- Directions -
Present each line of the entries below that holds the word "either".

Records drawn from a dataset
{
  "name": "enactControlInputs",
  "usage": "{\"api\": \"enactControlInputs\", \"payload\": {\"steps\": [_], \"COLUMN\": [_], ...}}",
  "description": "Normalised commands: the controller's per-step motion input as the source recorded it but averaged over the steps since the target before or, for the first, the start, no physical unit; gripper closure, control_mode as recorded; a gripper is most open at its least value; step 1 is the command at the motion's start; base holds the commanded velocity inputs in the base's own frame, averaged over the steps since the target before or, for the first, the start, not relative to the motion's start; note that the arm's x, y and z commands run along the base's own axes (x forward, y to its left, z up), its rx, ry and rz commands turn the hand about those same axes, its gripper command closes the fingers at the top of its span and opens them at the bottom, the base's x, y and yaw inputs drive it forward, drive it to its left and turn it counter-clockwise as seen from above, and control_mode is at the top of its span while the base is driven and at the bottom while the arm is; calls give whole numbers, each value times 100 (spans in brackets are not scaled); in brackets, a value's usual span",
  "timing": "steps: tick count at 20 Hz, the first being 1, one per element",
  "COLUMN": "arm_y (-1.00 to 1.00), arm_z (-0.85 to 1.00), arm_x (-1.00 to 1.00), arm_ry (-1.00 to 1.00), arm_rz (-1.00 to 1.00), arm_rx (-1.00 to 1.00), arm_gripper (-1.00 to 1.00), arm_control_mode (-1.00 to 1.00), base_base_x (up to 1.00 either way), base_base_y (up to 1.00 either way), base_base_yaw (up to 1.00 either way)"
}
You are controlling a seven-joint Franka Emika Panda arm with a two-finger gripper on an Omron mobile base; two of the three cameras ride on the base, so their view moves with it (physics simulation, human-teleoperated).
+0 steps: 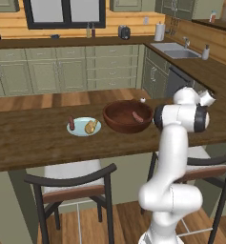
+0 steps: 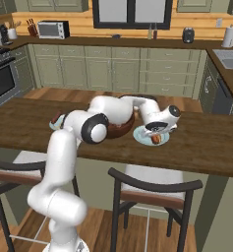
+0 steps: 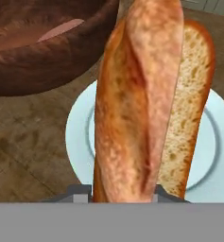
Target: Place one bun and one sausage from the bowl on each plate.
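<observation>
The tool is clenched on a long golden-brown split bun, hanging over the flat pale blue plate beside the deep reddish-brown wooden bowl, where one pink sausage lies. Released off-centre, the bun could roll off the low rim; its height above the plate is hard to judge. The dark wooden tabletop edge lies near; the bowl wall crowds one side.

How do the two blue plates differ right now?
The left plate already carries a sausage and a bun; the right plate lies bare on the counter, with a bun held above it by the shut hand. The left plate sits clear of the arm, left of the bowl; the right plate lies under the hand, on the bowl's other side. Both are flat, round and pale blue.
</observation>
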Motion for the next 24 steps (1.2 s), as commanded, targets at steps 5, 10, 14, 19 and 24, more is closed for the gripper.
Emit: {"api": "enactControlInputs", "payload": {"steps": [5, 10, 14, 19, 24], "arm_y": [-6, 0, 10, 34, 66], "arm_z": [-46, -14, -9, 0, 55], "arm_x": [65, 39, 13, -35, -64], "arm_ry": [-11, -12, -3, -21, -61], "arm_rz": [11, 9, 10, 4, 2], "arm_rx": [3, 0, -3, -14, -13], "arm_gripper": [100, -100, -100, -100, -100], "arm_control_mode": [-100, -100, -100, -100, -100], "base_base_x": [0, 0, 0, 0, 0], "base_base_y": [0, 0, 0, 0, 0], "base_base_yaw": [0, 0, 0, 0, 0]}}
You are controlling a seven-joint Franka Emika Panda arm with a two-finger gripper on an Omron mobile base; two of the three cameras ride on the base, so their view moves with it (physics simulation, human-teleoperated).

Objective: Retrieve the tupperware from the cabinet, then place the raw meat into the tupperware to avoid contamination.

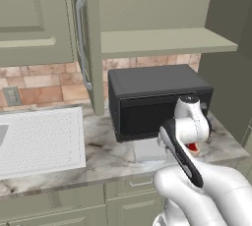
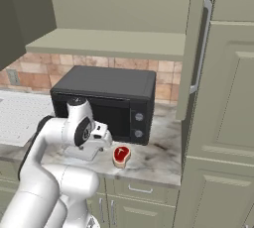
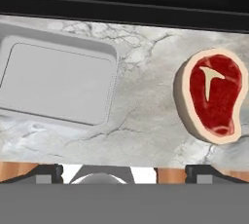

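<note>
— Where do we stand?

— We see the shallow pale grey translucent tupperware point(image 3: 58, 84) out of the sage-green wall cabinet point(image 1: 167, 41) and sitting empty on the marble counter point(image 3: 146, 96), in front of the black microwave point(image 2: 106, 100). The flat red steak with its tan fatty rim point(image 3: 212, 95) lies beside it, apart, not yet moved.

— And our arm?

— Folded low over the counter, hand pointing down between the two. Our gripper point(image 3: 121, 172) is spread wide and holds nothing. We judge picking up the meat comes next.

Black microwave point(image 1: 155, 102) on marble counter point(image 1: 103, 154), white drainboard point(image 1: 39, 141) to its left, brick backsplash point(image 1: 44, 85) behind
</note>
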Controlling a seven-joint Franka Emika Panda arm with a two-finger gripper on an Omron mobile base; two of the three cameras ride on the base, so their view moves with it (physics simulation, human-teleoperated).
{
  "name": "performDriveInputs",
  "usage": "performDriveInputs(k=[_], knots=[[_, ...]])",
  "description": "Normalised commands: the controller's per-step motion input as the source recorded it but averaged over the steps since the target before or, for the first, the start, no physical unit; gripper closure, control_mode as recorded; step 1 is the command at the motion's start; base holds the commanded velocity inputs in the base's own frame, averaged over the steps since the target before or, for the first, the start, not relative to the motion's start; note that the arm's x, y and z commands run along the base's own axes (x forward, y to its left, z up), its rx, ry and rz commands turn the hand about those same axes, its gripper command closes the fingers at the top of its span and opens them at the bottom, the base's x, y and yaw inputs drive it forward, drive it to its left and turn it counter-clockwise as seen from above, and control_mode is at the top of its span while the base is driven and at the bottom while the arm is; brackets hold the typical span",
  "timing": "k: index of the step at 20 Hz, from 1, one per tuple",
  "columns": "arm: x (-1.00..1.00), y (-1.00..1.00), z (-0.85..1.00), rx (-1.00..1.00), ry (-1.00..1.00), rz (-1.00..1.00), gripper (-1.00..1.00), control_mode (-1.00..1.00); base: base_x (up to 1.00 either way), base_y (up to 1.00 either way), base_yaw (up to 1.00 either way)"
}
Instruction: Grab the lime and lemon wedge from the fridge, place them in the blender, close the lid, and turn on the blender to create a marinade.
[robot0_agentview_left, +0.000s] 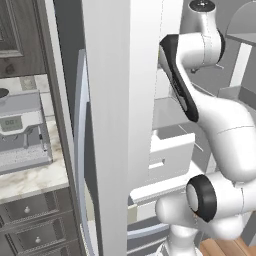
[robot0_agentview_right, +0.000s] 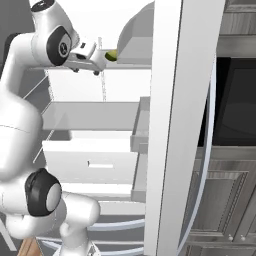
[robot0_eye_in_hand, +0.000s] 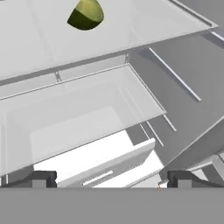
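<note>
Hand view: the gripper (robot0_eye_in_hand: 109, 179) stands fully spread with nothing between its two dark fingertips (robot0_eye_in_hand: 40, 178), which sit at the bottom corners of the frame. The lemon wedge (robot0_eye_in_hand: 86, 15) lies on a pale fridge shelf (robot0_eye_in_hand: 144, 30) at upper centre, well apart from the fingers. Below the shelf, a white drawer (robot0_eye_in_hand: 87, 144) occupies mid-frame. Right base view: the wedge (robot0_agentview_right: 113, 55) appears upper centre, just beside the hand, left of the fridge door (robot0_agentview_right: 175, 125).
</note>
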Motion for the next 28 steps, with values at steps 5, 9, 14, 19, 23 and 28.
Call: performDriveInputs(k=[5,9,14,19,23,28], knots=[[0.83,-0.12,0.01,0.0,-0.02,-0.05,-1.0,-1.0,0.0,0.0,0.0],[0.66,-0.05,0.02,0.0,0.0,-0.02,-1.0,-1.0,0.0,0.0,0.0],[0.65,-0.02,-0.04,0.0,0.0,0.0,-1.0,-1.0,0.0,0.0,0.0],[0.64,0.0,-0.1,0.01,0.0,0.0,-1.0,-1.0,0.0,0.0,0.0],[0.55,0.0,-0.07,0.0,0.0,0.0,-1.0,-1.0,0.0,0.0,0.0],[0.54,0.0,-0.06,0.0,0.0,0.0,-1.0,-1.0,0.0,0.0,0.0]])
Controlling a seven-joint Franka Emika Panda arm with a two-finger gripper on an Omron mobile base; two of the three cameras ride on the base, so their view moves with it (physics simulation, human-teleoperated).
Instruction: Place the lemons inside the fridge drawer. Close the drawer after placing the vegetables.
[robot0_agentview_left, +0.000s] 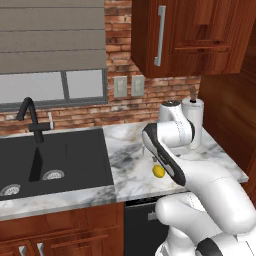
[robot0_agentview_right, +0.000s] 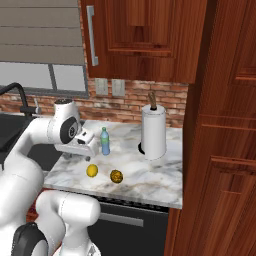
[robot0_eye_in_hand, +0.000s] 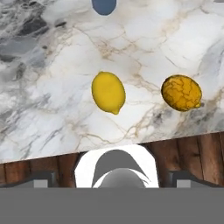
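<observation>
- While the gripper (robot0_agentview_right: 86, 141) hangs above the marble counter (robot0_agentview_right: 150, 175) with nothing between its jaws, the smooth yellow lemon (robot0_eye_in_hand: 108, 92) lies on the stone below and ahead of it; in the hand view it sits toward twelve o'clock from the dark finger tips (robot0_eye_in_hand: 40, 179), a touch left of centre.
- Jaws stand wide: the two tips sit at the far left and far right of the hand view's bottom, well apart, holding nothing.
- Long axis of that lemon runs roughly from eleven to five o'clock in the hand view, so it lies closer to across the line between the tips than along it; the narrow waist is judged to be the part to close on.
- At three o'clock from it rests a second, darker, veined lemon (robot0_eye_in_hand: 181, 92), apart from the first and nearer the counter's front edge.
- From the right base view the pair lie near the front of the counter, the yellow one (robot0_agentview_right: 92, 170) at nine o'clock of the darker one (robot0_agentview_right: 116, 176); a blue-capped bottle (robot0_agentview_right: 104, 142) stands behind, beside the gripper.
- Fridge drawer: cannot be placed from these views.
</observation>
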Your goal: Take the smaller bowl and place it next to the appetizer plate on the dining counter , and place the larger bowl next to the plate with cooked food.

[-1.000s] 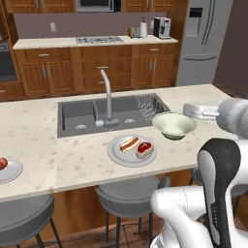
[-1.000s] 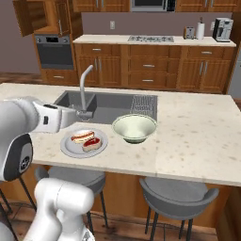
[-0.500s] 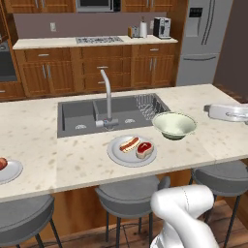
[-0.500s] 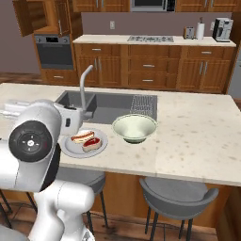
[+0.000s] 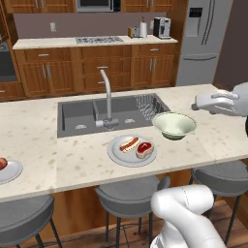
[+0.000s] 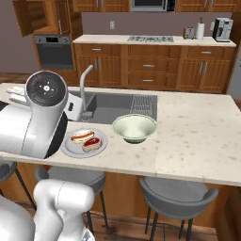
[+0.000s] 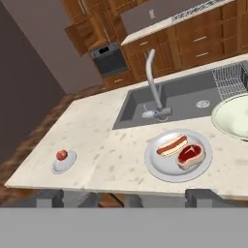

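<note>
**Larger bowl placed, smaller bowl yet to come**

The larger bowl (image 5: pixel 174 125) — pale cream-green, flared at the rim — stands upright on the dining counter (image 5: pixel 38 140), just beside the plate with cooked food (image 5: pixel 131 149) and a little towards the sink's drying rack. The two are near but not touching; a strip of speckled stone shows between them. By the look of it, that half of the task is done.

The other half is not. The appetizer plate (image 7: pixel 64 160), with its single small red fruit, sits well apart at the far end of the counter on the other side of the sink (image 6: pixel 111 106), with bare stone around it. Judging from this, the red bowl has yet to be fetched and set down there.

The gripper (image 7: pixel 126 198) hangs above the counter's front edge, its camera looking down over both plates. Its two dark fingertips (image 7: pixel 47 197) stand wide apart with nothing between them — it is spread and empty-handed, free for the next pick-up.
</note>
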Available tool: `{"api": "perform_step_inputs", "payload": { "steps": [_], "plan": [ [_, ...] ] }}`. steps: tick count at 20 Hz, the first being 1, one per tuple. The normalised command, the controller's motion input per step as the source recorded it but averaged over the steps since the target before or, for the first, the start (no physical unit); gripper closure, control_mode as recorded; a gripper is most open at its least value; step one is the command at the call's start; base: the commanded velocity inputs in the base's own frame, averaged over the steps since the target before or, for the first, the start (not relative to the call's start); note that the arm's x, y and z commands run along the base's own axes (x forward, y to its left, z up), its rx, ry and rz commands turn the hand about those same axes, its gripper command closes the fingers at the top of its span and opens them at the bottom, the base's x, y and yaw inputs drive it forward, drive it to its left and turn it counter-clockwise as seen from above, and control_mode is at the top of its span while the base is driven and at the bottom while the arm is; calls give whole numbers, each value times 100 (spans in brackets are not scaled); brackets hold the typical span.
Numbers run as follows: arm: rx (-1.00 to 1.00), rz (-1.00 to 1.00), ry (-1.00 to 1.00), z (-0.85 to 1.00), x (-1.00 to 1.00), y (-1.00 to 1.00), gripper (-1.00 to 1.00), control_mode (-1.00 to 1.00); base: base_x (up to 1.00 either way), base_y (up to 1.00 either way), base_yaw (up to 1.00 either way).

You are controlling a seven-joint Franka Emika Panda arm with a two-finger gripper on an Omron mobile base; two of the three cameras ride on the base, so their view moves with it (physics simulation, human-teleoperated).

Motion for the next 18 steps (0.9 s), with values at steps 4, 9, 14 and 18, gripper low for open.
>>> {"api": "perform_step_inputs", "payload": {
  "steps": [4, 9, 14, 18],
  "plan": [
    [-6, -1, 13, -22, -15, 5, -100, -100, 0, 0, 0],
    [-2, 0, 6, -34, -24, 7, -100, -100, 0, 0, 0],
    [0, 0, 0, 0, 0, 0, -100, 100, -48, 29, 0],
    [0, 0, 0, 0, 0, 0, -100, 100, -89, 53, 0]
  ]
}}
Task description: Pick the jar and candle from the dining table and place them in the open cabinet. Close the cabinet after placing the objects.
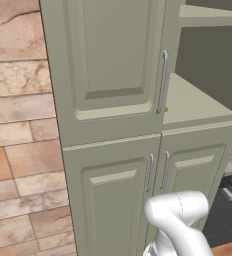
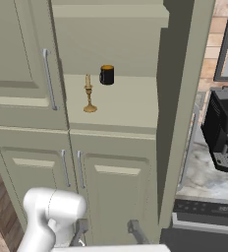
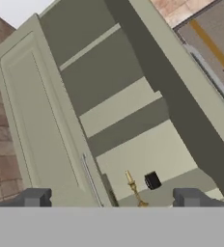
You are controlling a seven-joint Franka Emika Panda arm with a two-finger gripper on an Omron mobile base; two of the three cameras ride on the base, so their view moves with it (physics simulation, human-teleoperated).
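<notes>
The cabinet [image 2: 126, 109] stands straight ahead with its upper right door [image 2: 181, 98] swung open and a flat shelf bared. On that shelf stands the small gold candle [image 2: 89, 96], upright near the left door's edge; it also shows as the candle [image 3: 134, 189] and as a gold speck, the candle [image 1: 165, 109]. My gripper [image 2: 107, 229] hangs below and in front of the shelf, open and holding nothing. In the hand view the gripper [image 3: 112, 198] looks up at the cabinet [image 3: 147, 154]. The jar and the dining table are out of view.
A short black cylinder with an orange top [image 2: 106, 75] sits at the back of the shelf behind the candle. The left upper door [image 1: 108, 60] is shut. A black appliance [image 2: 224, 130] stands on the marble counter [image 2: 207, 184] to the right. A brick wall [image 1: 18, 125] lies left.
</notes>
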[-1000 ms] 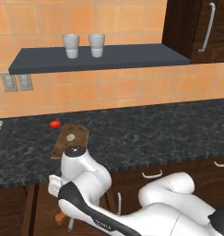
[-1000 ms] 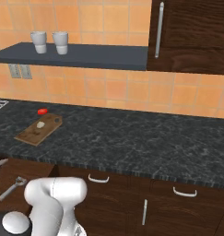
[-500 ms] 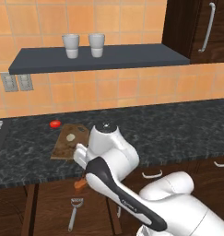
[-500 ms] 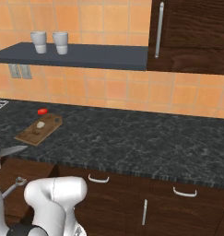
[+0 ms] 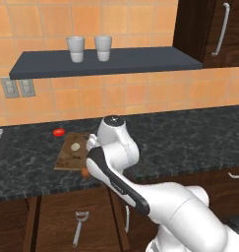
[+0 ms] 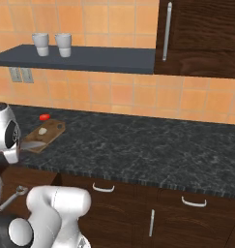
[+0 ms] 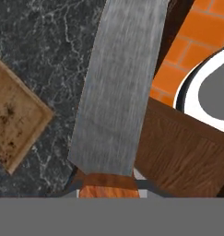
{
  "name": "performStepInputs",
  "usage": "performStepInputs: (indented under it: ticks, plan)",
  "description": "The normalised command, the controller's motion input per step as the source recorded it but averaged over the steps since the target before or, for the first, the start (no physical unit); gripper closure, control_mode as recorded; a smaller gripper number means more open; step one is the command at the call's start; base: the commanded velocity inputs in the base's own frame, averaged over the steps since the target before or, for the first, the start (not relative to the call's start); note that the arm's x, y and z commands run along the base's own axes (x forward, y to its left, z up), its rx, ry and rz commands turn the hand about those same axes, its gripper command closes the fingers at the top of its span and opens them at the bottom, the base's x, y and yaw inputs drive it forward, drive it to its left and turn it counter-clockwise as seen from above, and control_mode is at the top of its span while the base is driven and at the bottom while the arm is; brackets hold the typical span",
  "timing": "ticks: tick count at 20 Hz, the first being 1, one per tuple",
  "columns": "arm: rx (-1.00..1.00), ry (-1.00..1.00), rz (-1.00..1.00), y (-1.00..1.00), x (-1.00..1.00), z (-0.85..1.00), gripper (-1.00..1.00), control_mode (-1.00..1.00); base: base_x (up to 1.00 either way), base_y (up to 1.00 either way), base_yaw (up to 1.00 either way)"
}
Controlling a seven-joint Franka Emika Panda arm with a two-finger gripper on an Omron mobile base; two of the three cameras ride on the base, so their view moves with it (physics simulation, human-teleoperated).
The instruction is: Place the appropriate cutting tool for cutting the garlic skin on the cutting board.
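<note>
Hand view: end effector (image 7: 106, 184) clamped on knife (image 7: 118, 87) by its orange handle, grey blade running up the frame over dark bench (image 7: 44, 46). Corner of board (image 7: 14, 120) just left of blade (not under it). From left base view, garlic (image 5: 75, 146) on board (image 5: 72, 153), red item (image 5: 58, 132) beside its far corner, peeler (image 5: 79, 227) low by the cabinets.

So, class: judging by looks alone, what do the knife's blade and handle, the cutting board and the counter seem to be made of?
Knife: blade looks like brushed grey metal, streaked; handle orange, material unclear. Cutting board: apparently wood, brown with dark mottled grain. Counter: looks like polished dark stone, black with pale veining.
</note>
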Motion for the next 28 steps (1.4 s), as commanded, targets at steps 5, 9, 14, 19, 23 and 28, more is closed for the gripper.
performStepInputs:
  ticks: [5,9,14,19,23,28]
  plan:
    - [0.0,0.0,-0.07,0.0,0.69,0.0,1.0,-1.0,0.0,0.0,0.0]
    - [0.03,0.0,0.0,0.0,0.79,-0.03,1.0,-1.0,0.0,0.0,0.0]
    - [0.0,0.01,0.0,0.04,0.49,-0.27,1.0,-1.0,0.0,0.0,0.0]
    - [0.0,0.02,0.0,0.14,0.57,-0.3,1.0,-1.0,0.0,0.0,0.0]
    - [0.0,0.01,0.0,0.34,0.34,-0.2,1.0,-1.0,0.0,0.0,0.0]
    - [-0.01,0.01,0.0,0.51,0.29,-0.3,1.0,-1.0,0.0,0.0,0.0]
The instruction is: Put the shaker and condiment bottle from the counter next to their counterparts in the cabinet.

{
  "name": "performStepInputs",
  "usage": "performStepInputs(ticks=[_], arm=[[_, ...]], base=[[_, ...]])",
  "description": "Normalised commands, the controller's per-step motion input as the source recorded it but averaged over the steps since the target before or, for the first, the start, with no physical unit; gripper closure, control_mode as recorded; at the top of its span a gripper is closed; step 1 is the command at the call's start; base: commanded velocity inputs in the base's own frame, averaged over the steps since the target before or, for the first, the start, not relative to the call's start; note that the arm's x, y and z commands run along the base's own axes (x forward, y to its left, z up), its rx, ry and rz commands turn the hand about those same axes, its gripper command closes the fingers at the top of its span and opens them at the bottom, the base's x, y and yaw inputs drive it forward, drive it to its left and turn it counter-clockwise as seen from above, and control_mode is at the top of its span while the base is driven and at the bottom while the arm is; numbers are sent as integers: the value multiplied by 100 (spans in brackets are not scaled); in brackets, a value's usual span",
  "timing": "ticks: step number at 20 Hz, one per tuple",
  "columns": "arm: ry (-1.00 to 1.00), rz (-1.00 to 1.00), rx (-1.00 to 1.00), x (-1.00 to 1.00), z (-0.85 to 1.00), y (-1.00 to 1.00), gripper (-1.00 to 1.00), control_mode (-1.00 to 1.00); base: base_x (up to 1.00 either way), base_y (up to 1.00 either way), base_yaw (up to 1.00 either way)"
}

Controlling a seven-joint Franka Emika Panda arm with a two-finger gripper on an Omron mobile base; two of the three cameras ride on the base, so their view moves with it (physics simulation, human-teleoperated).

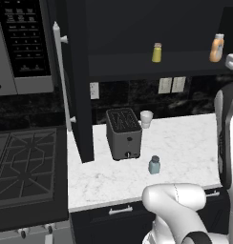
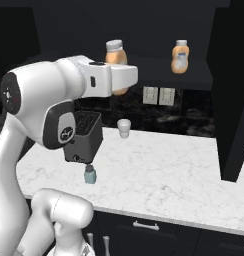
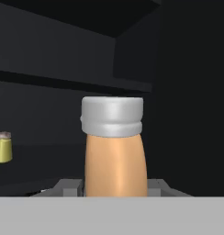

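My gripper point(image 3: 114, 187) is shut on the condiment bottle point(image 3: 114, 151), an orange-tan bottle with a pale grey cap, held upright inside the black cabinet point(image 1: 80, 95) at shelf height. In the right base view the bottle point(image 2: 116, 51) rises behind the white hand, left of the other orange bottle point(image 2: 180, 56) standing on the shelf. The yellow shaker point(image 1: 157, 52) stands further left on the shelf point(image 3: 2, 148). The pale teal shaker point(image 1: 154, 165) with a dark cap stands on the marble counter point(image 1: 185, 143) in front of the toaster point(image 2: 89, 174).
A dark toaster point(image 1: 123, 133) and a small white cup point(image 1: 146, 118) stand on the counter near the back wall. The open cabinet door with its pale bar handle point(image 1: 61, 76) hangs left of the toaster. A stove point(image 1: 23, 167) lies at the left.
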Motion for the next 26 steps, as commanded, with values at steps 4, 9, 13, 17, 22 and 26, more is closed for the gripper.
performStepInputs(ticks=[4, 9, 13, 17, 22, 26], arm=[[3, 0, -2, 0, 34, 16, 100, -100], [-1, 0, -4, 2, 9, 16, 100, -100], [-2, 0, -10, 25, 0, 6, 100, -100], [-7, 0, -12, 28, -1, 0, 100, -100], [-6, 0, -8, 19, 0, 0, 100, -100], [-1, -2, -2, 16, 0, 0, 100, -100]], base=[[0, 0, 0], [0, 0, 0], [0, 0, 0], [0, 0, 0], [0, 0, 0], [0, 0, 0]])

- Exercise output -
  "COLUMN": "arm_y (-1.00 to 1.00), arm_z (-0.85 to 1.00), arm_x (-1.00 to 1.00), arm_ry (-1.00 to 1.00), arm_rz (-1.00 to 1.00), arm_rx (-1.00 to 1.00), arm_gripper (-1.00 to 1.00), arm_control_mode (-1.00 to 1.00), base_base_x (up to 1.00 either way), base_base_y (up to 1.00 either way), base_base_yaw (up to 1.00 either way)"
  "columns": "arm: x (-1.00..1.00), y (-1.00..1.00), z (-0.85..1.00), rx (-1.00..1.00), ry (-1.00..1.00), rz (-1.00..1.00), gripper (-1.00..1.00), control_mode (-1.00..1.00); base: base_x (up to 1.00 either way), base_y (up to 1.00 either way), base_yaw (up to 1.00 either way)"
Numbers run as follows: arm: rx (-1.00 to 1.00), rz (-1.00 to 1.00), ry (-1.00 to 1.00), z (-0.85 to 1.00), x (-1.00 to 1.00), y (-1.00 to 1.00), gripper (-1.00 to 1.00), control_mode (-1.00 to 1.00); base: base_x (up to 1.00 either way), base_y (up to 1.00 either way), base_yaw (up to 1.00 either way).
  "columns": "arm: rx (-1.00..1.00), ry (-1.00..1.00), rz (-1.00..1.00), y (-1.00..1.00), x (-1.00..1.00), z (-0.85..1.00), gripper (-1.00..1.00), control_mode (-1.00..1.00); base: base_x (up to 1.00 either way), base_y (up to 1.00 either way), base_yaw (up to 1.00 either way)"
  "columns": "arm: ry (-1.00 to 1.00), rz (-1.00 to 1.00), rx (-1.00 to 1.00), x (-1.00 to 1.00), z (-0.85 to 1.00), y (-1.00 to 1.00), gripper (-1.00 to 1.00), control_mode (-1.00 to 1.00); base: base_x (up to 1.00 either way), base_y (up to 1.00 either way), base_yaw (up to 1.00 either way)"

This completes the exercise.